For the memoire which I take the liberty of presenting to you,8 the objects which made the basis of the instruction of our Schools are fully described.

In the formation of the four companies of artificers I perceive a real advantage—it makes a diminution of eight men by company. I would propose that those eight men should be replaced by eight bombardiers—in the School of Artillery an officer is taught all the details of the laboratory, fire works &c but the practical part of it ought to be left to a class of trusted Soldiers who under the direction of the officer should supply each garrison with all the necessary composition even for the time of war. These bombardiers ought to be allowed an additional pay, and a distinctive mark upon their Regimental coat. None but men of unexceptionable conduct ought to be admitted amongst them. the necessity of such an addition is too obvious to require any more observations upon.

May the authorities, may the Legislative body be impressed with the utility of such schools, the plan of which you have so perfectly laid, is the most ardent wish of   your most obedt Servt

Lewis Tousard

ALS, Hamilton Papers, Library of Congress.

1Enclosure not found, but see H to James McHenry, November 23, 1799.

2This is a reference to the Ecole des élèves for the Corps of Artillerists and Engineers which was established at La Fère in 1756. In 1758, with the separation of the artillery and engineers into two distinct branches of the French army, the school was reserved solely for the artillery. In 1765 the school was moved to Bapaume where it remained until it was closed in 1772.

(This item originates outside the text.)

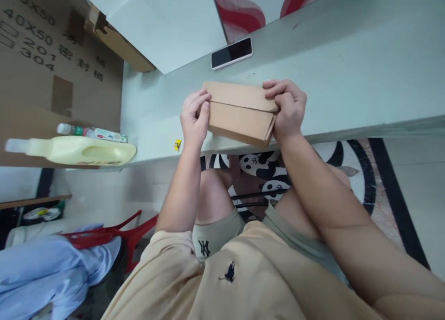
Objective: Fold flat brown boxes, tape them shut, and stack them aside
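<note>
Between my two hands, at the near edge of the desk (pixel 347 79), sits a flat brown cardboard box (pixel 239 113), its long flap folded down over the front panel. My left hand (pixel 194 118) grips the box's left end, fingers (pixel 203 99) curled together and pressed against the fold line. My right hand (pixel 287 109) clamps the right end, fingers bent over the top corner, thumb side against the tucked end flap. Both sets of fingers are closed on the box, which rests tilted partly over the desk edge, above my knees. Just beyond my fingers lies a smartphone (pixel 232 53), screen dark, apart from the box. Left of my left hand, near the desk edge, lies a small yellow object (pixel 177 144). Farther left lie a pale yellow jug (pixel 76 150) on its side and a slim bottle (pixel 92 132) just behind it, before a large printed carton (pixel 52 65).
</note>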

3This is a reference to the Ecole Royale du Génie which was established by Marc-Pierre de Voyer de Paulmy, comte d’Argenson, at Mézières in 1748. Except for the period from 1756 to 1758 when it served as the advanced school of engineering for the graduates of La Fère, it was the basic school to train engineers for the French army. In 1794 the departments of the school were dispersed to Metz and Paris.

4Jean Antoine Nollet, a French scientist, was elected to the Royal Society in London in 1734. He taught at the court of the king of Sardinia in 1739, and from 1753 to 1757 he held the chair of experimental physics at the College of Navarre. He taught at La Fère-Bapaume from 1757 to 1770 and at Mézières from 1761 to 1770.

5This is presumably a reference to Antoine Baumé, a French chemist and pharmacist. From 1757 to 1773 he assisted Pierre Joseph Macquer in giving a course in chemistry in Paris.

6Jacques Christophe Valmont de Bomare, a French scientist, traveled throughout Europe in the seventeen-fifties examining museums, libraries, laboratories, mines, and metallurgical techniques for the French government. From 1756 to 1788 he gave a course in natural history in Paris.

7Lewis Tousard, American Artillerist’s Companion, Or Elements of Artillery. Treating All Kinds of Firearms in Detail, and of the Formation, Object and Service of the Flying or Horse Artillery. Preceded by an Introductory Dissertation on Cannon (3 vols., Philadelphia, 1809–1813).

8“Copy of a Memoir presented to the Secretary of War in the year 1798, to be Submitted to the committee of commerce & defence relative to the Formation of a School of Artillerists and Engineers” (ADS, Hamilton Papers, Library of Congress). H endorsed this document: “Filed with papers respecting Military School.”